Menariknya, meski berakar dari ajaran Hindu, warga Desa Tenganan di Bali tidak mengenal sistem kasta seperti masyarakat Bali pada umumnya. Semua orang dianggap setara dan punya peran masing-masing di dalam komunitas.
Upacara adat tetap menjadi bagian penting dalam kehidupan sehari-hari. Salah satunya adalah tradisi mekaré-karé atau perang pandan, yang dilakukan oleh para pemuda, dan digelar tiap tahun sebagai bentuk penghormatan kepada Dewa Indra. Upacara ini dijalankan dengan penuh khidmat dan semangat kebersamaan.
Selain tradisi mekaré-karé atau perang pandan, terdapat tradisi menaiki ayunan yang dilaksanakan seperti tradisi perang pandan, yaitu satu tahun sekali. Yang dimana dilakukan oleh gadis-gadis remaja sebagai bagian dari proses pengalihan usia dan penyucian diri
Walau menolak berbagai bentuk modernisasi, bukan berarti Desa Tenganan di Bali ini menutup diri sepenuhnya.
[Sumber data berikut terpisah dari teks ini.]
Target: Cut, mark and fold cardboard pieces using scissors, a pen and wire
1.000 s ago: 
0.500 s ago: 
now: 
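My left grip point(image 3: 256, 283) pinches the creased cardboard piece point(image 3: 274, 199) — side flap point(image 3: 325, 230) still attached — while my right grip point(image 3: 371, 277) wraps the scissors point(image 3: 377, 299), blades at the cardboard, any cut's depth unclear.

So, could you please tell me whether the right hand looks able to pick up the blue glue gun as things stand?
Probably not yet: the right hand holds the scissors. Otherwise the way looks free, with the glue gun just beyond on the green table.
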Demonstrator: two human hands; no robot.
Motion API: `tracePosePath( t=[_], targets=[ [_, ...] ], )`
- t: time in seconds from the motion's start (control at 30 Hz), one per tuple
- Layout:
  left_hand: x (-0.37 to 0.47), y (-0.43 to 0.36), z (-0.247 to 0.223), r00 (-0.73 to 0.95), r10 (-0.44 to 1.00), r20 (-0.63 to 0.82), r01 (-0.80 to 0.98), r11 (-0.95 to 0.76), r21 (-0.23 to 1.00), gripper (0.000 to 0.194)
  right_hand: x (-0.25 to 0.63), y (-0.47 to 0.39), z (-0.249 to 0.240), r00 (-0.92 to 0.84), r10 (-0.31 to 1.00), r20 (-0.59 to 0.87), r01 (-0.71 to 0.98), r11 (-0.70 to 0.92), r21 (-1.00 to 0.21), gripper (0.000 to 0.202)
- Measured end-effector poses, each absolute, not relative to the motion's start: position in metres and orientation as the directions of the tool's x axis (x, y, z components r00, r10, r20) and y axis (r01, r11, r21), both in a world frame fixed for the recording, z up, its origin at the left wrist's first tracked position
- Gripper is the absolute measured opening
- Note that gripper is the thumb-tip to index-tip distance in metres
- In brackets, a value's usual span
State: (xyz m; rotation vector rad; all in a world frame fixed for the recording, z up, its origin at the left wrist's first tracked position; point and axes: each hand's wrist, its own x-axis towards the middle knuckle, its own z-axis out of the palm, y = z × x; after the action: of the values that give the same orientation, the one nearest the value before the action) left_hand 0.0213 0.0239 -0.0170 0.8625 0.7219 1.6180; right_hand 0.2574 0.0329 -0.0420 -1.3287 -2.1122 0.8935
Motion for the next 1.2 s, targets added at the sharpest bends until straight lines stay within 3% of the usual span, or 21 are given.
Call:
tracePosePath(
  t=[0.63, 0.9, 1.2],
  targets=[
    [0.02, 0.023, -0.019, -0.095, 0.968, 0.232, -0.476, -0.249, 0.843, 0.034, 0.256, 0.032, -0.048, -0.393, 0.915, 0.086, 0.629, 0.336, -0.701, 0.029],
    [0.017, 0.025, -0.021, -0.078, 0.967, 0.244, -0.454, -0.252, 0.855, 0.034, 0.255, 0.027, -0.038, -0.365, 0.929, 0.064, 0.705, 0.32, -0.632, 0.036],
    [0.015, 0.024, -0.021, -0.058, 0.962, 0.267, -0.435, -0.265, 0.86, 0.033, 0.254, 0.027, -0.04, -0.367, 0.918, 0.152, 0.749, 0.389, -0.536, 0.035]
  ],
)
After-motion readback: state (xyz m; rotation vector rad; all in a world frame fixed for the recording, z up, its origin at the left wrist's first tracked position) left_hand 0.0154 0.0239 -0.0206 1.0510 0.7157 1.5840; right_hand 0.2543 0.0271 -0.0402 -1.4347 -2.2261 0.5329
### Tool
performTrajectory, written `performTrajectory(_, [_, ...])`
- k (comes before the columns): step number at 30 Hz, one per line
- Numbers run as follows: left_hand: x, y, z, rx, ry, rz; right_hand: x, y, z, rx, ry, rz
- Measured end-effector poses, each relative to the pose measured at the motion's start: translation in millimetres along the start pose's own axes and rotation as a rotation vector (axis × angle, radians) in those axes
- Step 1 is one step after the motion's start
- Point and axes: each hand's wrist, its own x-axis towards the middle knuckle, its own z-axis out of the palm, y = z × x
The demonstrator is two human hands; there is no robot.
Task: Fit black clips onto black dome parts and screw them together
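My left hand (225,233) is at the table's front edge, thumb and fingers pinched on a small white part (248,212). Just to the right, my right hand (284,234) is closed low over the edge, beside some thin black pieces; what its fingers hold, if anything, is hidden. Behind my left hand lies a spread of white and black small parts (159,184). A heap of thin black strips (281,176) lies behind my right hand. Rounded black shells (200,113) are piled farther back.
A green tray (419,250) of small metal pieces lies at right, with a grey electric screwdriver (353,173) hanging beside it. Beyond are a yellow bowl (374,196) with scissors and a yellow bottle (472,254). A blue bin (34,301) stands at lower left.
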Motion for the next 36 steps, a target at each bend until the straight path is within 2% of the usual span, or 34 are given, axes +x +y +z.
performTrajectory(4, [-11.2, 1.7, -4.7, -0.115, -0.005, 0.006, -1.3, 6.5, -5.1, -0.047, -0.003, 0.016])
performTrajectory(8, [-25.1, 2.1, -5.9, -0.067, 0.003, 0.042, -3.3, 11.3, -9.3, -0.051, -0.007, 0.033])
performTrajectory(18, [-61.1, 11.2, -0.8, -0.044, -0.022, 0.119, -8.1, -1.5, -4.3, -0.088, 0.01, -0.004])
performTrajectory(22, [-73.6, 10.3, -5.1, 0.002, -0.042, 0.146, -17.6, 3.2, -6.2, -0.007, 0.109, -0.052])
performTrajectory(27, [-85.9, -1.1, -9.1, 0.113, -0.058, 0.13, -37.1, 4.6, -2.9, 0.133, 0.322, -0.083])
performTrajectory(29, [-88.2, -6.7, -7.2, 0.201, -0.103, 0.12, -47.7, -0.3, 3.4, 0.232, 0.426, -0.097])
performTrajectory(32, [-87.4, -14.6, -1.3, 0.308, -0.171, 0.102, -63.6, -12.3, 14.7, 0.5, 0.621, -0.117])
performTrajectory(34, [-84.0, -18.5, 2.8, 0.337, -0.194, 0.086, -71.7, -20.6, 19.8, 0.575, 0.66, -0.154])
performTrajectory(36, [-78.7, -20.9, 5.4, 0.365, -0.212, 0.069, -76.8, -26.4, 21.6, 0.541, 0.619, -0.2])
Wisatawan tetap boleh berkunjung, namun ada batasan-batasan tertentu agar keberadaan orang luar tidak mengganggu tatanan adat yang sudah ada sejak ratusan tahun lalu.
Keteguhan Desa Tenganan di Bali dalam mempertahankan jati dirinya menjadi pelajaran penting di tengah dunia yang serba cepat ini. Di saat banyak komunitas kehilangan arah karena mengejar hal baru, desa ini membuktikan bahwa menjaga akar budaya bisa menjadi kekuatan yang tak tergantikan, bahkan di tengah gemerlap Bali modern.